_WORK ORDER_
Look for the word "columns" in the entries below, then copy every line that has it.

(Records contained in a dataset)

------------------------------

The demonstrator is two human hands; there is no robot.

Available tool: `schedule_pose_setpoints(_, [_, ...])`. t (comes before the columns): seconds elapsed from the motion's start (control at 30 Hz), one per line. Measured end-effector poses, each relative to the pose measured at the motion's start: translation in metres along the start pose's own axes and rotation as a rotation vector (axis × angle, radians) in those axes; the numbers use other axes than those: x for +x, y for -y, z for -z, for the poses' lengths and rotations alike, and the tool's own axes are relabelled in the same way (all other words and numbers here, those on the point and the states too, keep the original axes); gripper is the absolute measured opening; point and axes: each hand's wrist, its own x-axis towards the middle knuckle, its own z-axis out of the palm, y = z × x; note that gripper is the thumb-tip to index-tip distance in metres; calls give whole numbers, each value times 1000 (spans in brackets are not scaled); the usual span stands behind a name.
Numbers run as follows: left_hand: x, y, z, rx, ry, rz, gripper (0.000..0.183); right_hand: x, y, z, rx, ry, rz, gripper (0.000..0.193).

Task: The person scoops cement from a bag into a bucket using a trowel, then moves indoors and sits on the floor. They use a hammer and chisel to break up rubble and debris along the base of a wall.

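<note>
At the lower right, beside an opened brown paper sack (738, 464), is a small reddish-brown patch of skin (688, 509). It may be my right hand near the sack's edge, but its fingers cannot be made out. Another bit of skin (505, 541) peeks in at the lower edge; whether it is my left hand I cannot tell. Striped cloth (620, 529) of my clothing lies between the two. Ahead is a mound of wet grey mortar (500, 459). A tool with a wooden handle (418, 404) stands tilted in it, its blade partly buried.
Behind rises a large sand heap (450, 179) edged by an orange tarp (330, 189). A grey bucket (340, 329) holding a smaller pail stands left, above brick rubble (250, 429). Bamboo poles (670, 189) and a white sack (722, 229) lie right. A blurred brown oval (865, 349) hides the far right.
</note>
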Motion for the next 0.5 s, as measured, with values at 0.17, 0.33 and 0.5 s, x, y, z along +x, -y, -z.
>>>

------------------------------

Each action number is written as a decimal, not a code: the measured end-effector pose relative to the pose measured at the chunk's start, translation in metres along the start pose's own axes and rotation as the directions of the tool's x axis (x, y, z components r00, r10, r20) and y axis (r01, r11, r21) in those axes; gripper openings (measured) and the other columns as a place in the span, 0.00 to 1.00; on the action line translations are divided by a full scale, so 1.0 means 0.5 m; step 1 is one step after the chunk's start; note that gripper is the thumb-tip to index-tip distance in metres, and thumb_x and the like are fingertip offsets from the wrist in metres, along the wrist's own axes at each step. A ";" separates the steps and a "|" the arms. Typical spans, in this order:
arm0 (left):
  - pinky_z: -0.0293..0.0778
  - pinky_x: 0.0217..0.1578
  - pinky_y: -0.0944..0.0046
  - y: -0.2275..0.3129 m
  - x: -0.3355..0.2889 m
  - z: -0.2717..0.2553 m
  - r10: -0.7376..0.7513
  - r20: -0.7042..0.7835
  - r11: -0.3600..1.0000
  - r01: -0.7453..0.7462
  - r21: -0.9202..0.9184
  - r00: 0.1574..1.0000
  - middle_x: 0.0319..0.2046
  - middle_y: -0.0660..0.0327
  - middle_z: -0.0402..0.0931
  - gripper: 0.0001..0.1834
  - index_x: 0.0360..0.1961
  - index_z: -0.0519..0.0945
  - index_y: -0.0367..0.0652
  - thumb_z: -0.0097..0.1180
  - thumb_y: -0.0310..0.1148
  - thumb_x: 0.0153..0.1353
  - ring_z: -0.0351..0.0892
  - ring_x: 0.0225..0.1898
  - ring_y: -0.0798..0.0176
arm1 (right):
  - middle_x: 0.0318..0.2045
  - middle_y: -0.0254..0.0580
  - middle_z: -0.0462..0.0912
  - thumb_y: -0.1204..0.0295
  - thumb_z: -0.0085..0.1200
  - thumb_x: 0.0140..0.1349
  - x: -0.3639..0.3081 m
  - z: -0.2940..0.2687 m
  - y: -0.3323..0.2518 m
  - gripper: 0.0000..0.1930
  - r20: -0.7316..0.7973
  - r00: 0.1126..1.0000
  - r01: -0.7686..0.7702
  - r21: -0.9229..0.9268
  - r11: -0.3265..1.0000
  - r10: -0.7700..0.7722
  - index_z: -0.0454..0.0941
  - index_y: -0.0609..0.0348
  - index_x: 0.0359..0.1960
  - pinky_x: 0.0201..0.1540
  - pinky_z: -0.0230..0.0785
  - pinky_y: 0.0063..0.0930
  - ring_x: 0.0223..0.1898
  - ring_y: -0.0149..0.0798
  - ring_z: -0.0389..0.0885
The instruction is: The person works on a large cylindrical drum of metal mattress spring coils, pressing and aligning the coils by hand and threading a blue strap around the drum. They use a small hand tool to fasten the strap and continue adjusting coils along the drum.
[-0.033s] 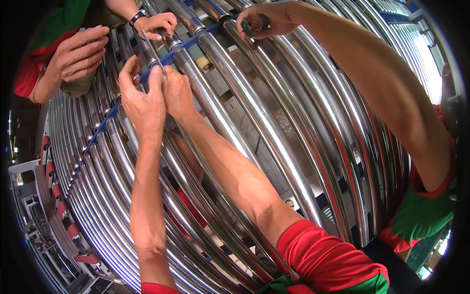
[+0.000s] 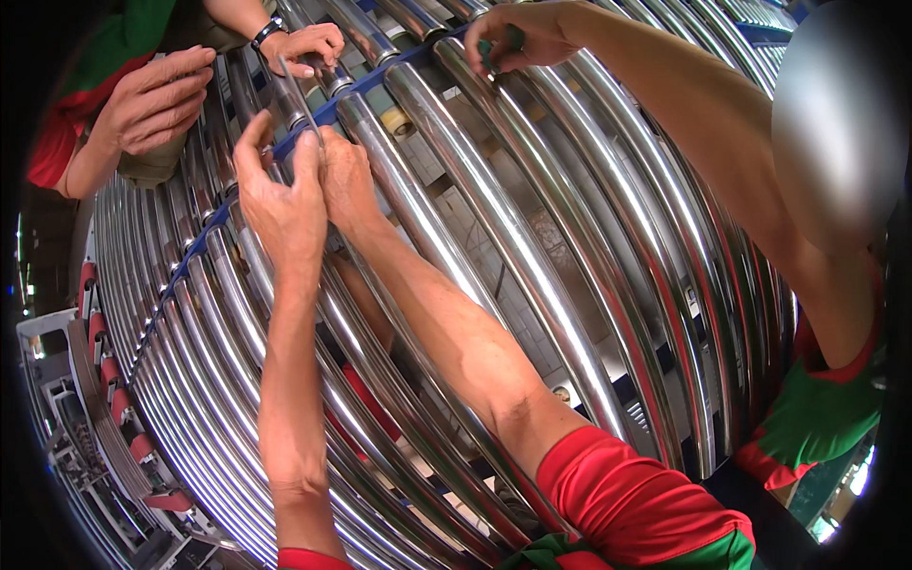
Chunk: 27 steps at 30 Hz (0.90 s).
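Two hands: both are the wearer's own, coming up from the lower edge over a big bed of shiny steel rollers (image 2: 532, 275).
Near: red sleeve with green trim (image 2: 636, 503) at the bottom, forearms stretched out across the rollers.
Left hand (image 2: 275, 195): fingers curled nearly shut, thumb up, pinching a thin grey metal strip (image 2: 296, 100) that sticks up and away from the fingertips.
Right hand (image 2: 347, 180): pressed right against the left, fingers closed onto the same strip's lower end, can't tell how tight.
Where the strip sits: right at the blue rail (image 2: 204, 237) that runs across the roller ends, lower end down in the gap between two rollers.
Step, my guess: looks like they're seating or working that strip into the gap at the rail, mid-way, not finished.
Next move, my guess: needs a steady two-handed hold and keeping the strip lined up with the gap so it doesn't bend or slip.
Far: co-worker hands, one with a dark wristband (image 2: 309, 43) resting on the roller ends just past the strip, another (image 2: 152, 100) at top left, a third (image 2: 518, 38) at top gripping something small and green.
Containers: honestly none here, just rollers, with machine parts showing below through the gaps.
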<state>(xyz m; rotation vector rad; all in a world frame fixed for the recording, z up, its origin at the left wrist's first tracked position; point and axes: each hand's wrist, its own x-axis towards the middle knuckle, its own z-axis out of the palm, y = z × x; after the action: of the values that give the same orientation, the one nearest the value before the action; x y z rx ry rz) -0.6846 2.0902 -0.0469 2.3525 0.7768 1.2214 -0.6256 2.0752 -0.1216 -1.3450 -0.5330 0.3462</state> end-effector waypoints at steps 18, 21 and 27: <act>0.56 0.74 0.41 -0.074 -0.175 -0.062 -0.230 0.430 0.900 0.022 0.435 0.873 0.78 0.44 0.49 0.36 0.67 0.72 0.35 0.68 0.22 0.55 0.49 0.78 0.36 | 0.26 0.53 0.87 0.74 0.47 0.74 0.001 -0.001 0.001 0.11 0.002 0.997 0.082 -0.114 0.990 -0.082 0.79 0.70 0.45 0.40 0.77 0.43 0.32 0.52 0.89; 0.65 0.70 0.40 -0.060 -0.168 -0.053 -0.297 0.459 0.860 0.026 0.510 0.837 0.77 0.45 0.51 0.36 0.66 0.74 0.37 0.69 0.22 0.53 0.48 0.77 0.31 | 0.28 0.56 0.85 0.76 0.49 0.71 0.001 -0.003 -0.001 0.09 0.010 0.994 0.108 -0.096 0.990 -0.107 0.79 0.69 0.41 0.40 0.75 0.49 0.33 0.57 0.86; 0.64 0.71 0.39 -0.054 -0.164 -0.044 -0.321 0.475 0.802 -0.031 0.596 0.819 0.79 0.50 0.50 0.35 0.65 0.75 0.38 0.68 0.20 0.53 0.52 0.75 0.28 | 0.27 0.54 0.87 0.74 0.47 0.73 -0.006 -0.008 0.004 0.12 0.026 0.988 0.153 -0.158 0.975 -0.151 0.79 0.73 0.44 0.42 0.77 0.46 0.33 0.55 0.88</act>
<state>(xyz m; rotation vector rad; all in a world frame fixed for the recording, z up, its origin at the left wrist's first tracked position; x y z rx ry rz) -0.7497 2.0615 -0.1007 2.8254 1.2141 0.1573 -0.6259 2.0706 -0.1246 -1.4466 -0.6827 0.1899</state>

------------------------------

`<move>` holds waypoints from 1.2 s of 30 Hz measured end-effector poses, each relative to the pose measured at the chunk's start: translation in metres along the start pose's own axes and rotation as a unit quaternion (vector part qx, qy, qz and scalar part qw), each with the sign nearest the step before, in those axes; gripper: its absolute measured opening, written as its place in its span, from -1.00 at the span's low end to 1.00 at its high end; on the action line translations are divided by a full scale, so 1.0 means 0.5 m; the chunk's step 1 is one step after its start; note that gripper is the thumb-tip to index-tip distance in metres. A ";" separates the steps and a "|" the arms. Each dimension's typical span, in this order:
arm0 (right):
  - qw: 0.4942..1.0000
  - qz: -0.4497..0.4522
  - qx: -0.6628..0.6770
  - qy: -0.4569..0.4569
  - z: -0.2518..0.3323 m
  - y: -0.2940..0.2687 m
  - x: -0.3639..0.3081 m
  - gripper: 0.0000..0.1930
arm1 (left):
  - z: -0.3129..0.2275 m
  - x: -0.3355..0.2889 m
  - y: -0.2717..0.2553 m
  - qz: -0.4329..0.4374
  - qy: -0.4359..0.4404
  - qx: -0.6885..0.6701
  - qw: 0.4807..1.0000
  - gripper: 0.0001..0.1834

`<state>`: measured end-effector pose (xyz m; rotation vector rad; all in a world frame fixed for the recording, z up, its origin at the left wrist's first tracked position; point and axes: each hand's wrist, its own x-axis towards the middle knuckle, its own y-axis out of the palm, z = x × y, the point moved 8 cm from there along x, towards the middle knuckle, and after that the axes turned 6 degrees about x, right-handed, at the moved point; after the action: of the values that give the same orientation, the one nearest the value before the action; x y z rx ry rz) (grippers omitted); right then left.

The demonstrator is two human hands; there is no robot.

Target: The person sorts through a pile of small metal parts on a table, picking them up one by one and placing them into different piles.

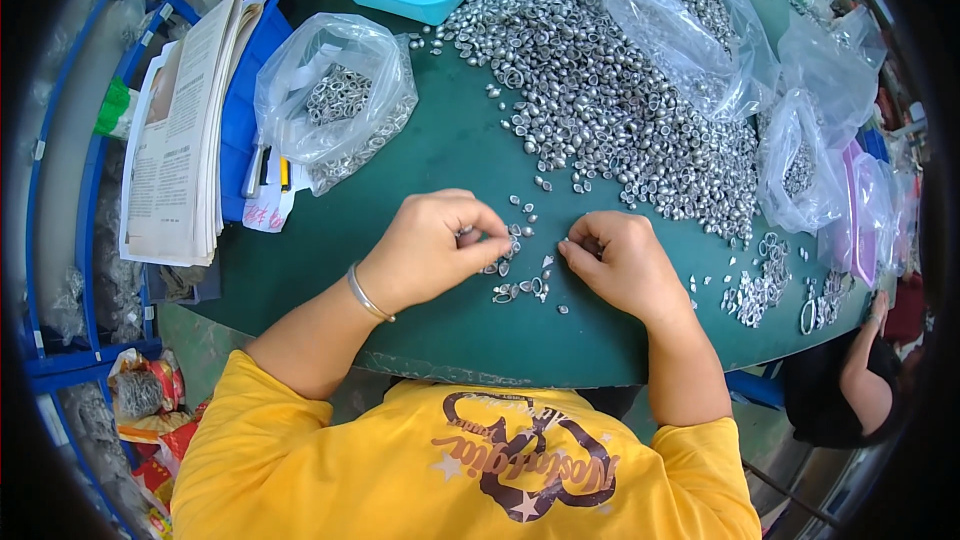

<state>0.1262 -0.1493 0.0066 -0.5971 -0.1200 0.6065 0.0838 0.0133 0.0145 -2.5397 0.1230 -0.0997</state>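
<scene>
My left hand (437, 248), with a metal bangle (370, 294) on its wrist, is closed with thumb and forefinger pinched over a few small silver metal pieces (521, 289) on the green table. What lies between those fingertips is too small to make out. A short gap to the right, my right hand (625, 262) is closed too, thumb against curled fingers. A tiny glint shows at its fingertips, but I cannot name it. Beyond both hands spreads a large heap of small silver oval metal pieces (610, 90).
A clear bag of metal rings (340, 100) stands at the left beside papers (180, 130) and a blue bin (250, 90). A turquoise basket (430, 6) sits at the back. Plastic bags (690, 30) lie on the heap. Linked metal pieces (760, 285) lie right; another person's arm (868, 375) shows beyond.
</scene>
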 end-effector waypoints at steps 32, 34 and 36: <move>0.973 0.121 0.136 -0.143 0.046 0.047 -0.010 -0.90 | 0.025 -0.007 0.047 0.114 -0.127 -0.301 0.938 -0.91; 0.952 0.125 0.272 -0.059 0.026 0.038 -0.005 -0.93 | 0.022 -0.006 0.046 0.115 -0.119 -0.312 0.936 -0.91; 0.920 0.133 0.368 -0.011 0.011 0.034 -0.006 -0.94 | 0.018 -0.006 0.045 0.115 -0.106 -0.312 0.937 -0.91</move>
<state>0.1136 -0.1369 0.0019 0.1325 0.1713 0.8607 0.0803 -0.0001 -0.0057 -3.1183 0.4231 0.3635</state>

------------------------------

_OUTPUT FOR THIS TASK_
Available tool: `schedule_pose_setpoints(_, [_, ...])`. t (comes before the columns): seconds elapsed from the motion's start (control at 30 Hz), one per line. Measured end-effector poses, each relative to the pose measured at the motion's start: translation in metres along the start pose's own axes and rotation as a rotation vector (axis × angle, radians) in those axes; the numbers use other axes than those: x for +x, y for -y, z for -z, for the poses' lengths and rotations alike, and the tool's own axes are relabelled in the same way (all other words and numbers here, those on the point and the states too, keep the original axes); gripper is the absolute measured opening; point and axes: each hand's wrist, its own x-axis towards the middle knuckle, its own z-axis out of the palm, y = z × x; note that gripper is the thumb-tip to index-tip distance in metres; calls give whole numbers, each value times 1000 (spans in brackets are not scaled); the usual span stands behind a name.
Each action number is written as a decimal, not a code: the measured end-effector pose relative to the pose measured at the chunk's start, translation in metres along the start pose's own axes and rotation as the directions of the tool's x axis (x, y, z components r00, r10, r20) and y axis (r01, r11, r21) in those axes; gripper openings (measured) and the other columns as a place in the span, 0.00 to 1.00; on the action line translations are divided by a full scale, so 1.0 means 0.5 m; step 1 is one step after the chunk's start; note that gripper is the thumb-tip to index-tip distance in metres, and thumb_x and the like are fingertip offsets from the wrist in metres, along the wrist's own axes at each step. A ";" separates the steps and a "|" the arms. Typical spans, in this order:

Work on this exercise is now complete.